# [EXERCISE DETAILS]
Would you please return the lines of the entries below starting at the line that has "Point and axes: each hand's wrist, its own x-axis" and ending at the line that has "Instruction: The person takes", both included, exactly as they are?
########
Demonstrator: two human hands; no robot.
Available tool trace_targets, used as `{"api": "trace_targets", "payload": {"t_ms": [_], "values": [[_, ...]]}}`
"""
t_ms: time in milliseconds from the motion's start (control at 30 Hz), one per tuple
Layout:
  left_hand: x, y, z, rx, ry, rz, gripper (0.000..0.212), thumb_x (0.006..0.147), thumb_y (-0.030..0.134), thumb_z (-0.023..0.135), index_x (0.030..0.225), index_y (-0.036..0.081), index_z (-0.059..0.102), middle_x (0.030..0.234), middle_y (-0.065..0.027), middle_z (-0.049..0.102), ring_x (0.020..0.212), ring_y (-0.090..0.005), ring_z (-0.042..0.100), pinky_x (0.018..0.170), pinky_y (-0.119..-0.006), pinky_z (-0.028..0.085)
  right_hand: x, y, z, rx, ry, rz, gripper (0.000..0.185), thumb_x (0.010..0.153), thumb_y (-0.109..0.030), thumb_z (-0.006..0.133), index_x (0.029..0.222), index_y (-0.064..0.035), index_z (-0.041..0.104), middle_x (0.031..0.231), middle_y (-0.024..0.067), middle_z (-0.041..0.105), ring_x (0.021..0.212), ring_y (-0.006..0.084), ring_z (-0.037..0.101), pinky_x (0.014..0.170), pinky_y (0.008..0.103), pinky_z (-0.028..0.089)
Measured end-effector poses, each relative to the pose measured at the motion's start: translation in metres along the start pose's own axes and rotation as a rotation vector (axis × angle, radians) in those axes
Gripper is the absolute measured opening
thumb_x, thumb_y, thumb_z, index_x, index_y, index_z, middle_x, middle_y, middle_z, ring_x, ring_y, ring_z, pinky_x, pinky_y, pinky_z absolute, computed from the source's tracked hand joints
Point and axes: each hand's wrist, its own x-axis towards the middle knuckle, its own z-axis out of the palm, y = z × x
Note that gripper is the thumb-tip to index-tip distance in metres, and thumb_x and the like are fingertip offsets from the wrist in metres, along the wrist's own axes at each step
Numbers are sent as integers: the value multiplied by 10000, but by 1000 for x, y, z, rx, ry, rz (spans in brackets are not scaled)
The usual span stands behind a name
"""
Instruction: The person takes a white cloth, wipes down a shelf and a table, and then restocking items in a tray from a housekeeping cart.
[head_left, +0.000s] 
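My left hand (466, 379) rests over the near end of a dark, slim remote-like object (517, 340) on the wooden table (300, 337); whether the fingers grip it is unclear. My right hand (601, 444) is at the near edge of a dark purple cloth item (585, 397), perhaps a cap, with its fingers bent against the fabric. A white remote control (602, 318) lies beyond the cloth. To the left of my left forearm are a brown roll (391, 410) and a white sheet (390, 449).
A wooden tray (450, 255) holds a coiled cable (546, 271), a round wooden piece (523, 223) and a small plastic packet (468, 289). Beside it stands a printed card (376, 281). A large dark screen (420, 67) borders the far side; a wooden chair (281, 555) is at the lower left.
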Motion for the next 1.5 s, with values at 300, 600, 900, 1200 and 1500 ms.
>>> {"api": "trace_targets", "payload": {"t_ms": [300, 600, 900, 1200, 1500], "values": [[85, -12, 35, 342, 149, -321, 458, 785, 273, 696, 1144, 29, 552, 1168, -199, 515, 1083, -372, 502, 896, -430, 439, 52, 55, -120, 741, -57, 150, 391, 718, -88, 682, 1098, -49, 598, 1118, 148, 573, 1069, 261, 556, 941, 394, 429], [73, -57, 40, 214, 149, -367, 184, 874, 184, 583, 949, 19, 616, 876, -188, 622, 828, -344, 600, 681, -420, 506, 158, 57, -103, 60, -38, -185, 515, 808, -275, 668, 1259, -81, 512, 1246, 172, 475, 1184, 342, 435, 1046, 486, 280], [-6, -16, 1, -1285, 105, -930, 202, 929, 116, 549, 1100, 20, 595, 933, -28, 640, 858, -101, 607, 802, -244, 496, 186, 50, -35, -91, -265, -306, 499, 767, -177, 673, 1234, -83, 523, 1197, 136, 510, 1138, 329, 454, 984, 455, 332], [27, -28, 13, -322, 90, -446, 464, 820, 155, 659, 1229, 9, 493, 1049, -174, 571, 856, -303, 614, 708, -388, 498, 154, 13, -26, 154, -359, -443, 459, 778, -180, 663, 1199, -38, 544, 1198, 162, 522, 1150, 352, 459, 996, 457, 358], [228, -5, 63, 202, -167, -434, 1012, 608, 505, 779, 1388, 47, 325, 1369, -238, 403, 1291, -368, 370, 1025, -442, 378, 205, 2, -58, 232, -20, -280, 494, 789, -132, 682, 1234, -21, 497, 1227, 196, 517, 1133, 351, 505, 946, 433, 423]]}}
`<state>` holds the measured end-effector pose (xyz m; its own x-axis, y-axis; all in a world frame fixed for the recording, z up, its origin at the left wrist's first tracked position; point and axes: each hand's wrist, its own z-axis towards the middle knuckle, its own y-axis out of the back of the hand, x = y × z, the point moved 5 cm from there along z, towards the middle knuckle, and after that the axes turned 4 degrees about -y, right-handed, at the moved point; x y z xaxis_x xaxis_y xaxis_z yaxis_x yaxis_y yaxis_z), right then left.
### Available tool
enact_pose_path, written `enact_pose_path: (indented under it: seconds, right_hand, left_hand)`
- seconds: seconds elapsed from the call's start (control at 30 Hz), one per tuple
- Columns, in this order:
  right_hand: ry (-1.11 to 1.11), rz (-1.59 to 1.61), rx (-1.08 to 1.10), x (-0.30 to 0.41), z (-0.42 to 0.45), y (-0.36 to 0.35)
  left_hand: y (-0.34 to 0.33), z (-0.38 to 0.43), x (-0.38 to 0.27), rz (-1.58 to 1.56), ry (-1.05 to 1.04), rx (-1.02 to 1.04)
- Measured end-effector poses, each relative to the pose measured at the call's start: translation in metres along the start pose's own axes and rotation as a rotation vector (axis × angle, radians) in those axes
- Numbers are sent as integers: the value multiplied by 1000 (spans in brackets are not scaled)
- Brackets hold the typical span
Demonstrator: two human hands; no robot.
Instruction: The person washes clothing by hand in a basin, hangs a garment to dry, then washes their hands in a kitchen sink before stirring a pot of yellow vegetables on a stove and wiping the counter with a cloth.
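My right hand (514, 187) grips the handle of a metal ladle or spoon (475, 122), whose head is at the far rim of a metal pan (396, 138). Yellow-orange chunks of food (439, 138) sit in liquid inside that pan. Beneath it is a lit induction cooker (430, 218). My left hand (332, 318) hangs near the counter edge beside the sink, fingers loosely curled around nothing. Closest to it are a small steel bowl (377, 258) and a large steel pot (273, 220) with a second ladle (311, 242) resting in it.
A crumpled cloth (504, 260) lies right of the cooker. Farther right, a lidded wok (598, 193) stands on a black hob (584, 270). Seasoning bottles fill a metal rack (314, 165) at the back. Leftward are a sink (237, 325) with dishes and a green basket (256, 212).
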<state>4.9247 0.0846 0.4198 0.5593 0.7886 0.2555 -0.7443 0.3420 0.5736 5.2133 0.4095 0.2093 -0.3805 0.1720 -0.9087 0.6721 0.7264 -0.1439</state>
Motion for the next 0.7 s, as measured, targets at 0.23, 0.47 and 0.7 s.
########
# [RESPONSE BOX]
Point and axes: each hand's wrist, its own x-axis towards the middle knuckle, its own z-axis out of the palm, y = z × x
Note that gripper is the thumb-tip to index-tip distance in metres, and thumb_x and the like are fingertip offsets from the wrist in metres, along the wrist's own axes at each step
Numbers are sent as integers: the value multiplied by 10000, but by 1000 for x, y, z, rx, ry, rz (spans in brackets are not scaled)
The usual span stands behind a name
"""
Instruction: The person takes a white cloth, wipes down a shelf and a table, and then restocking items in a tray from a housekeeping cart.

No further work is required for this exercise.